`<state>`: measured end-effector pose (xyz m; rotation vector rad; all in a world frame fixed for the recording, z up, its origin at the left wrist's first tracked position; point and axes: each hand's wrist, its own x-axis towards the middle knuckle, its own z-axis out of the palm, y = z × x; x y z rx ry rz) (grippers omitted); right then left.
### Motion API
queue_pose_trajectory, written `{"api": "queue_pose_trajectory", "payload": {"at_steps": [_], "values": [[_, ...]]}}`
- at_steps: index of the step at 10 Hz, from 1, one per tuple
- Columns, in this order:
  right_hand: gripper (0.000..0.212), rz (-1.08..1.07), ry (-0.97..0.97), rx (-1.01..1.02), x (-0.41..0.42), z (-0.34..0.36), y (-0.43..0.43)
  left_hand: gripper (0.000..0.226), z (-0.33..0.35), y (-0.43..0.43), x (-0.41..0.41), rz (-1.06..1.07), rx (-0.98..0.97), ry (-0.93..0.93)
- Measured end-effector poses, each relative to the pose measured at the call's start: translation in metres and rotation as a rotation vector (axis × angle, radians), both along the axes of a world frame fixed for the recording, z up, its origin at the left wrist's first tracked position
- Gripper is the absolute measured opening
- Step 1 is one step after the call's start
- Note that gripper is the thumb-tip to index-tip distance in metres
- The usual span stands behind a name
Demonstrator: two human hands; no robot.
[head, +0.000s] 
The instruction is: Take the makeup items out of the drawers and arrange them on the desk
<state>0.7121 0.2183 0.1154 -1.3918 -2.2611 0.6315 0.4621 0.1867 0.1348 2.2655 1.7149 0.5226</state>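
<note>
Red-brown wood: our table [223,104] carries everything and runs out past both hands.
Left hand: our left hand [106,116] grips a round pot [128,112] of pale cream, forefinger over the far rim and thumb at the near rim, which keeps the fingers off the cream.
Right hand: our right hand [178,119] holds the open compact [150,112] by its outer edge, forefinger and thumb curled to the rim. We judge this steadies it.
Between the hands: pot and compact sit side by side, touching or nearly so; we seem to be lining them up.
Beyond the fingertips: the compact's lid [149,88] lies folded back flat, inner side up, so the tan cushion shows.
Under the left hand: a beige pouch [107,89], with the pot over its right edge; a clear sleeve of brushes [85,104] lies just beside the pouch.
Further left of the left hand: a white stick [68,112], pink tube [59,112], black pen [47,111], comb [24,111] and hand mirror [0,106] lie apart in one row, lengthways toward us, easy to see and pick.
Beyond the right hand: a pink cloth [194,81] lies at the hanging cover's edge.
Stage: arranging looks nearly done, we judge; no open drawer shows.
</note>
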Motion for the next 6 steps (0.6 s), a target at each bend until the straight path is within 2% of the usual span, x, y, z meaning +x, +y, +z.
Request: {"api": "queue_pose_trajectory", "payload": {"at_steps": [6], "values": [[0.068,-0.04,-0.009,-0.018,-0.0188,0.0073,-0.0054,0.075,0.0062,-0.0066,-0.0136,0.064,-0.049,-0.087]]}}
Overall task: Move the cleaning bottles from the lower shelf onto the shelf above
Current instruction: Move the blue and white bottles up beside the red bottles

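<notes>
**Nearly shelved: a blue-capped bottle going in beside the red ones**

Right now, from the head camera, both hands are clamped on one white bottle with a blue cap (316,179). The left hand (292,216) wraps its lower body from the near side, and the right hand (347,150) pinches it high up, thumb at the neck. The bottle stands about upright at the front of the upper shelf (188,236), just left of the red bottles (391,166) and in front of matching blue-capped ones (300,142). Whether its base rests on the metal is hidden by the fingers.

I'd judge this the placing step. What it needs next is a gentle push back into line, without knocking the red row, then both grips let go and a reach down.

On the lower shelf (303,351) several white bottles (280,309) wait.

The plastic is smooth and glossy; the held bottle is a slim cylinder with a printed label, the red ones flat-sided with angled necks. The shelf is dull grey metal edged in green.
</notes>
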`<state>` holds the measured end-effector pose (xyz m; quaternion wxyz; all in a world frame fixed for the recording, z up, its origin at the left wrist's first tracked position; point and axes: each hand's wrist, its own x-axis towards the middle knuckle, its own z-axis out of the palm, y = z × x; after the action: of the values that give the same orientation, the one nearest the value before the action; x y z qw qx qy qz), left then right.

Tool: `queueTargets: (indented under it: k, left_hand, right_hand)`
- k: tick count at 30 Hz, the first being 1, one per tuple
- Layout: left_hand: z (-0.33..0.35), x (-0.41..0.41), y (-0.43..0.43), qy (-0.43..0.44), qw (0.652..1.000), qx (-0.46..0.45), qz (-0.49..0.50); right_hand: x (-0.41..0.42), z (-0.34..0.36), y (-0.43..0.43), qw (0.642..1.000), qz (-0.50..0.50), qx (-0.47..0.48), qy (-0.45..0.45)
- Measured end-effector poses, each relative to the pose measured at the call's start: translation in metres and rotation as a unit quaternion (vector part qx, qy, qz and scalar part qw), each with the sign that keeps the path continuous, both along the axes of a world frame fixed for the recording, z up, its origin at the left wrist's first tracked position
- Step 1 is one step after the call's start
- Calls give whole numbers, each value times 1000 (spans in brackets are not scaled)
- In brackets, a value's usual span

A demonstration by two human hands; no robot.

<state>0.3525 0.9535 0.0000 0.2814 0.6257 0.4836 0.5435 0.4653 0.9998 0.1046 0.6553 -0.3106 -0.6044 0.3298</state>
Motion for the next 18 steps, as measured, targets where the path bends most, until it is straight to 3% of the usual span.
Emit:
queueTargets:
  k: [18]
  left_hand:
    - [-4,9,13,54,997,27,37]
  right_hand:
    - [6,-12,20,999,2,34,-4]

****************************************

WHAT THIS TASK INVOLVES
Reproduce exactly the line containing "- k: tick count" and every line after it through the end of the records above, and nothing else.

COMPLETED EXERCISE
- k: tick count at 30 Hz, the first being 1, one per tuple
- Layout: left_hand: z (-0.33..0.35), x (-0.41..0.41), y (-0.43..0.43), qy (-0.43..0.44), qw (0.652..1.000), qx (-0.46..0.45), qz (-0.49..0.50); right_hand: x (-0.41..0.42), z (-0.34..0.36), y (-0.43..0.43), qw (0.642..1.000), qz (-0.50..0.50), qx (-0.47..0.48), qy (-0.45..0.45)
- Measured end-effector poses, each relative to the pose measured at the call's start: translation in metres and rotation as a unit quaternion (vector part qx, qy, qz and scalar part qw), each with the sign that keeps the path continuous, both along the axes of a world frame fixed for the recording, z up, its origin at the left wrist's first tracked position
- Step 1 is one step after the call's start
- Calls give whole numbers, each value times 1000 (spans in brackets are not scaled)
- In brackets, a value's usual span

A demonstration by two human hands; no robot.

<state>0.3525 0.9535 0.0000 0.2814 0.6257 0.4836 0.5435 0.4653 0.9998 0.1046 0.6553 -0.3106 -0.6044 0.3298</state>
Motion for the next 18 steps, as measured, targets where the path bends most, until it is straight to 3% of the usual span.
Emit:
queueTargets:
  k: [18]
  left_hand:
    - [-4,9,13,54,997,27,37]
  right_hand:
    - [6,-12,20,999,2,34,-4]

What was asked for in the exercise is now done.